**WORK TO BE COMPLETED**
Once the pictures are set aside, reproduce the remaining data exactly.

**GIVEN MATERIAL**
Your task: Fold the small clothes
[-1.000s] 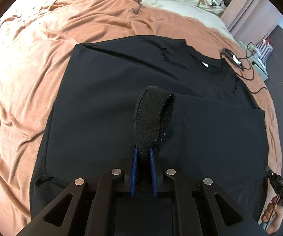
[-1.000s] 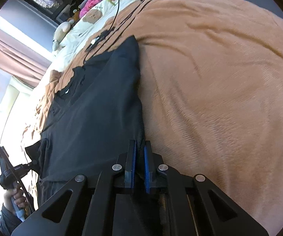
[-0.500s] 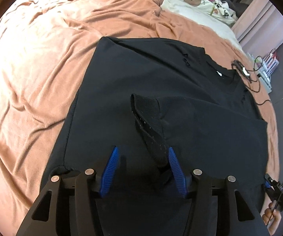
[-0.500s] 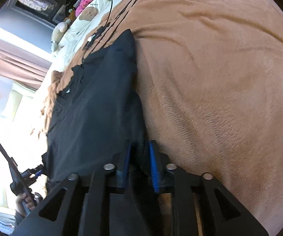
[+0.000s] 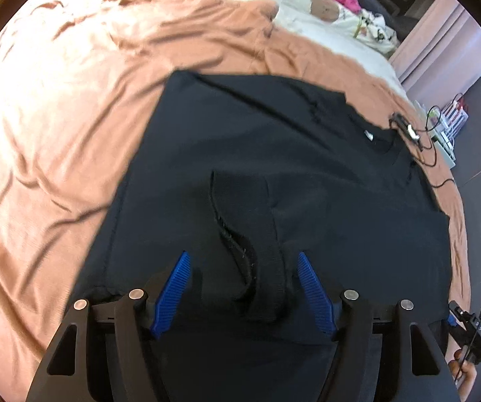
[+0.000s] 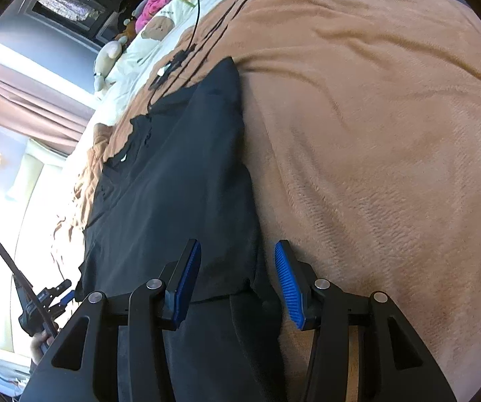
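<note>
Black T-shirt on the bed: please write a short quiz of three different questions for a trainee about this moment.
1. True or false: the left gripper is clamped on the ribbed black cuff.
2. What does the black cotton T-shirt lie on? A) peach fleece blanket B) wooden table C) grey carpet
3. Fill in: the right gripper straddles the shirt's ___ edge, jaws apart.

Key: 1 false, the jaws have just been opening and the cuff lies loose between them; 2 A, the blanket; 3 folded.
</note>
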`<action>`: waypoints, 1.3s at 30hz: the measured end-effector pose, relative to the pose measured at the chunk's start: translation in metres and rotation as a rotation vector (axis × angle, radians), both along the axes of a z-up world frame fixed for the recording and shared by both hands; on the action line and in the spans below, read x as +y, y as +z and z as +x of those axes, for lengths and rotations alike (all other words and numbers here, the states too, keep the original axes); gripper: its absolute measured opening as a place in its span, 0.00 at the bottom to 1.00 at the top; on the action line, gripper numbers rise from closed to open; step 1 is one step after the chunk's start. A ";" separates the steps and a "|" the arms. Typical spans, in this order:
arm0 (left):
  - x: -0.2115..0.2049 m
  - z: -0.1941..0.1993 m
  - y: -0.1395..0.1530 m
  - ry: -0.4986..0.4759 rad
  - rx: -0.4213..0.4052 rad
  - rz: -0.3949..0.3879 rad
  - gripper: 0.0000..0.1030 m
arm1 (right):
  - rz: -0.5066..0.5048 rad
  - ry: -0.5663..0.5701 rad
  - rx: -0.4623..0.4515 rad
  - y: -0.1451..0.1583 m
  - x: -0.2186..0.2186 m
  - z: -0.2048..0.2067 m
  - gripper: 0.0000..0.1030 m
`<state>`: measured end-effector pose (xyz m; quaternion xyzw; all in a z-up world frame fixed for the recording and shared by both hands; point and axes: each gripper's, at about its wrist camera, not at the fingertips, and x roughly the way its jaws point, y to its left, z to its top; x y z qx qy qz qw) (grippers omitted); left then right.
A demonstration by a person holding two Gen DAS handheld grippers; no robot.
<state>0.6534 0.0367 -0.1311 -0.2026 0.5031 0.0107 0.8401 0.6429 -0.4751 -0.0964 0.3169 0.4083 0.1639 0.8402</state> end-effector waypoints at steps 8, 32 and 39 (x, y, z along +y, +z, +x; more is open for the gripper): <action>-0.011 0.012 -0.014 -0.035 0.024 0.066 0.06 | -0.172 -0.004 -0.010 0.004 0.014 0.004 0.10; 0.045 -0.061 0.040 0.048 0.019 0.140 0.64 | -0.129 -0.024 0.065 0.025 0.013 -0.019 0.66; 0.057 -0.118 0.082 0.056 -0.081 0.143 0.77 | -0.147 -0.050 0.002 0.050 0.017 -0.057 0.66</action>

**REPLY**
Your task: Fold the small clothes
[-1.000s] 
[-1.000s] 
[-0.500s] 
[-0.500s] 
[+0.000s] 
[+0.000s] 
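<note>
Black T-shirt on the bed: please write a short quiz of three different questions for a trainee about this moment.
1. True or false: the left gripper is clamped on the ribbed black cuff.
2. What does the black cotton T-shirt lie on? A) peach fleece blanket B) wooden table C) grey carpet
3. Fill in: the right gripper straddles the shirt's ___ edge, jaws apart.

Key: 1 false, the jaws have just been opening and the cuff lies loose between them; 2 A, the blanket; 3 folded.
</note>
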`<action>`: waypoints, 1.3s at 30hz: the measured end-effector pose, relative to the pose measured at the chunk's start: translation in metres and rotation as a rotation vector (axis × angle, radians), both along the axes of a z-up world frame fixed for the recording and shared by both hands; on the action line and in the spans below, read x as +y, y as +z and z as +x of those axes, for lengths and rotations alike (all other words and numbers here, the states too, keep the original axes); gripper: its absolute measured opening as a place in its span, 0.00 at the bottom to 1.00 at the top; on the action line, gripper numbers rise from closed to open; step 1 is one step after the chunk's start. A ";" separates the steps and a "|" the arms. Typical spans, in this order:
arm0 (left):
  - x: -0.2115..0.2049 m
  - z: -0.1941..0.1993 m
  - y: -0.1395..0.1530 m
  - ry: -0.4986..0.4759 rad
  - rx: -0.4213..0.4052 rad
  - rz: -0.3949..0.3879 rad
  - gripper: 0.0000..0.1030 m
arm1 (right):
  - rz: -0.5066..0.5048 rad
  - ry: -0.5663..0.5701 rad
  - rx: -0.4623..0.4515 rad
  - y: -0.1451..0.1583 m
  - x: -0.2186..0.2186 m
  - z: -0.2048..0.2067 m
  - gripper: 0.0000..0.1030 m
`<state>`: measured end-effector pose (xyz m; quaternion xyzw; all in a z-up world frame fixed for the recording and shared by both hands; point and axes: each gripper's, at about its wrist camera, not at the fingertips, and x roughly the way its jaws point, y to its left, z to its top; x y z qx qy qz qw) (grippers omitted); left then right.
A demonstration by a person holding two Gen DAS handheld grippers; no robot.
<state>0.6534 0.0367 -0.1311 -0.2026 0.5031 0.0107 0.8401 0.6429 -0.4751 -0.0964 0.3169 0.4083 0.1639 0.8402</state> end-effector waypoints at steps 8, 32 and 39 (x, y, z along +y, +z, +x; more is open for the gripper): <action>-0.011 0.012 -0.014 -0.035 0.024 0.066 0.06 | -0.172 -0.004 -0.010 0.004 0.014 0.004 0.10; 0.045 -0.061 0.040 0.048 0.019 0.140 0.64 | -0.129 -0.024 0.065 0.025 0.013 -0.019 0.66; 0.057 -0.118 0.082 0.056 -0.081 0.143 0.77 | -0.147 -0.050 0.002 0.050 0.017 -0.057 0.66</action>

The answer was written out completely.